The message is coming in loud and clear from every corner of the tech and business sectors, from every career coach, hiring manager and trusted peer: IT pros who are serious about advancement need to think and speak strategically.
Keeping the lights on? Yawn. Transforming business processes? No-brainer. What organizations need in an IT leader now is a business strategist who can serve as a trusted colleague of, rather than merely a tech adviser to, C-suite executives.
"There has been a great movement toward strategic CIOs as executive teams recognize the crucial role that IT plays," says John Baldoni, chairman of the leadership development practice at N2growth, a Wilmington, Del.-based management consultancy.
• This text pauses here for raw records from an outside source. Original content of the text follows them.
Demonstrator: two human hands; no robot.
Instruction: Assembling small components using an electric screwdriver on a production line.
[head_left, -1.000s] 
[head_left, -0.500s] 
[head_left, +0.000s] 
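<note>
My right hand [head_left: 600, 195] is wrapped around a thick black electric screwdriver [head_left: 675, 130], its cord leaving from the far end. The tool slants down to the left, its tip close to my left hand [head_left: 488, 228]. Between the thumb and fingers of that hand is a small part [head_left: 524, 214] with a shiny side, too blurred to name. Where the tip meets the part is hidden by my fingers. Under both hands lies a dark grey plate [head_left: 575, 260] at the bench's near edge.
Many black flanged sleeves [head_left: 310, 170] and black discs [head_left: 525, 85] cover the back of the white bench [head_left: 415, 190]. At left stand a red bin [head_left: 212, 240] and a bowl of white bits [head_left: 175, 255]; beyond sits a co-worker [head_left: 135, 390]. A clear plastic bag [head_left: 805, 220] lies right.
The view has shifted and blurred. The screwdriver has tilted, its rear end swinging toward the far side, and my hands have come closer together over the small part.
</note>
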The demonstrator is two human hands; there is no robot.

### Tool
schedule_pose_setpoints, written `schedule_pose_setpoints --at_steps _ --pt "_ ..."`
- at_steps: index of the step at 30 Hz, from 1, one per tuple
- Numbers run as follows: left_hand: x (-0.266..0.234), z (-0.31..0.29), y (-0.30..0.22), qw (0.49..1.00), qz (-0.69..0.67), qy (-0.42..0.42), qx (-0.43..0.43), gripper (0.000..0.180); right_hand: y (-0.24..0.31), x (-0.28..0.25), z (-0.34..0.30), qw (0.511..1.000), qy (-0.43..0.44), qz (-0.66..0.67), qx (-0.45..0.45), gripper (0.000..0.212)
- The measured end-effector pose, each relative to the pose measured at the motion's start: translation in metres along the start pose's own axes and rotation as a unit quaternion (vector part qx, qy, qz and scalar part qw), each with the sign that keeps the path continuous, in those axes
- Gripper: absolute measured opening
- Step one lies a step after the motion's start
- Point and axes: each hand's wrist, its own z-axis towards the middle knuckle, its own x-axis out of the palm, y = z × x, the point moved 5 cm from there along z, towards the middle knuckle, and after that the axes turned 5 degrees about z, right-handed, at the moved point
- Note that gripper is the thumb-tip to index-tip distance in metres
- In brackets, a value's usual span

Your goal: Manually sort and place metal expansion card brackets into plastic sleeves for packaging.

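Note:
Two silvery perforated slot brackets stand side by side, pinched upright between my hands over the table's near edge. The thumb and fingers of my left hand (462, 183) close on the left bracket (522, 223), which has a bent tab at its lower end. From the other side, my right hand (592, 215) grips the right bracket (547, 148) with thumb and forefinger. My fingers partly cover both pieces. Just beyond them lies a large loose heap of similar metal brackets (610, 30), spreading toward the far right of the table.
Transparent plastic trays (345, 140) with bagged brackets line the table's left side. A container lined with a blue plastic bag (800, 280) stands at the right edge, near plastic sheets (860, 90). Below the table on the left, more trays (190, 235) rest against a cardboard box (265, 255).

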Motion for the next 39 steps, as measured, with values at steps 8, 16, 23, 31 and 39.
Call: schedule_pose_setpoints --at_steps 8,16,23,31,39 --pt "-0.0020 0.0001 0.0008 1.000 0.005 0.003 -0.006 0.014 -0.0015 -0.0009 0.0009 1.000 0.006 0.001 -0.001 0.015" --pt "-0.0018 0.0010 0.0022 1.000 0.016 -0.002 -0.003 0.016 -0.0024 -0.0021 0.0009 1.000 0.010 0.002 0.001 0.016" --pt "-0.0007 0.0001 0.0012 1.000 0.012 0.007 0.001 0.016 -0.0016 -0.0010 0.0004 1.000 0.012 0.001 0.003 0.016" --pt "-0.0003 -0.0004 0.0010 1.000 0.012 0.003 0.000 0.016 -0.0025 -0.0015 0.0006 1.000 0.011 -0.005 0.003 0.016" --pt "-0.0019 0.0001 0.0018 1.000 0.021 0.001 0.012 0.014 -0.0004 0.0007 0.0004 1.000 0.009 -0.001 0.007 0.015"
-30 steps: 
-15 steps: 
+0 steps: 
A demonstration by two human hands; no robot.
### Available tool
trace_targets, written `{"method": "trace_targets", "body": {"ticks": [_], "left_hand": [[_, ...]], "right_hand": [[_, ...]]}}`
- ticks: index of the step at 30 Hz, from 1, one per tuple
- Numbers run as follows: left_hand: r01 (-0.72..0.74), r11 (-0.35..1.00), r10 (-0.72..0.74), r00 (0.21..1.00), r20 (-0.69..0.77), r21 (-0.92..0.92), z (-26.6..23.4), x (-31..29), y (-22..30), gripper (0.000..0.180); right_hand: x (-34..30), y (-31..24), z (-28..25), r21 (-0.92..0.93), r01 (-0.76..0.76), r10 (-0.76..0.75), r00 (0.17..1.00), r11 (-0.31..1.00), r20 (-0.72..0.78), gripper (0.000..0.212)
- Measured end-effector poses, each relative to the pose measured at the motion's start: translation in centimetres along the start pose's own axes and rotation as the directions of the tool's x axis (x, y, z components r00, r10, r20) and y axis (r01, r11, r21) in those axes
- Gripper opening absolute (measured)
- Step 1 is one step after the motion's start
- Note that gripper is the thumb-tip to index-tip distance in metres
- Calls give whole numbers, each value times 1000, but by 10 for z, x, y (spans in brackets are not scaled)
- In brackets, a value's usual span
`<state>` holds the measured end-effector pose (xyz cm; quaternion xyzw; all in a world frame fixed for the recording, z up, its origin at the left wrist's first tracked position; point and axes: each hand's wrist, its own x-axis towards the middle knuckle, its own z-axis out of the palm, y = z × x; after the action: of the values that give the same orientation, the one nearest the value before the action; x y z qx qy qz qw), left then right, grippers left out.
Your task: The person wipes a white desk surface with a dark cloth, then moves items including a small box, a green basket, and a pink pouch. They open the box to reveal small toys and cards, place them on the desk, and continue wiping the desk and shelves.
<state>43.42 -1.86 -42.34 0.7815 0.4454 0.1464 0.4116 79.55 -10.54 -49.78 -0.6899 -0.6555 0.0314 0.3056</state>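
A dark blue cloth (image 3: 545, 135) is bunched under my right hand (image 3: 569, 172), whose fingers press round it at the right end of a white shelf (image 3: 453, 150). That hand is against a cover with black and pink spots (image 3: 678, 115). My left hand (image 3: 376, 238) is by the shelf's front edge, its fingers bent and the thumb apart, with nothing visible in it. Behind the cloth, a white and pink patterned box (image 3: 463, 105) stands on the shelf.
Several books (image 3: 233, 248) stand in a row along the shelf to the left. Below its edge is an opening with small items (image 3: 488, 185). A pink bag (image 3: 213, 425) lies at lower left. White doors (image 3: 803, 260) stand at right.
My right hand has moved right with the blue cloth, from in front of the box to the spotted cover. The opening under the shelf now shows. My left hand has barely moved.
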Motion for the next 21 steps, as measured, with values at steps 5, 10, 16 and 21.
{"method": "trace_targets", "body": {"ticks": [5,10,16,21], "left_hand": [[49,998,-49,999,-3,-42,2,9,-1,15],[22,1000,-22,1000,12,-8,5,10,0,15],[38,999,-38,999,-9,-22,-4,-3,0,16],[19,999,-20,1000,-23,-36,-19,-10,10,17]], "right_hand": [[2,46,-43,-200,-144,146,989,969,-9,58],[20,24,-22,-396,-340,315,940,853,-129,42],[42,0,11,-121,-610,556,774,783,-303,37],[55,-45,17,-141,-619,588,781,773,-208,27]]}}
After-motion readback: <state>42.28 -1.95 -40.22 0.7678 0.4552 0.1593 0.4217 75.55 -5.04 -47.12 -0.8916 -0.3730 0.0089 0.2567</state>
Having being invited to the table, IT leaders need to contribute more than just operational expertise, says Baldoni, who has written several books on leadership. "It's not just 'What kind of tech solutions can I present?' it's knowing the mission, vision and values of the company, understanding its strategic imperative."
The message is getting through to IT professionals. In an exclusive Computerworld survey of 489 IT professionals conducted in August and September of 2013, respondents said the top three non-IT skills that they believe will make them most valuable are leadership and strategic thinking (cited by 24% of those polled), connecting with customers (16%) and analytical thinking (15%).
Moreover, 52% of the respondents said they believe the skill set that will best advance their IT careers is a business or soft skill, 32% said it would be an IT or technical skill, 12% said a skill that's specific to their industries, and 4% said they didn't know.
That said, IT professionals can be forgiven for wondering how they're supposed to add "articulate strategic imperatives" to a to-do list already overflowing with managing their teams, interacting with business partners, wrangling with vendors, budgeting, benchmarking and, as always, spinning up systems and services efficiently and effectively.
And even once they do manage to shift their mindset from functional to strategic, how do they convey that transformation, short of busting into the boardroom, Buddy the Elf-style, and shouting their ideas to a table of stunned executives?
Computerworld interviewed several seasoned CIOs to discover when they first emerged as business strategists and how they share that vision, both with their IT staffers and their C-suite colleagues.
The good news, the CIOs agree, is that IT pros are well positioned to learn how to both think strategically and speak strategically.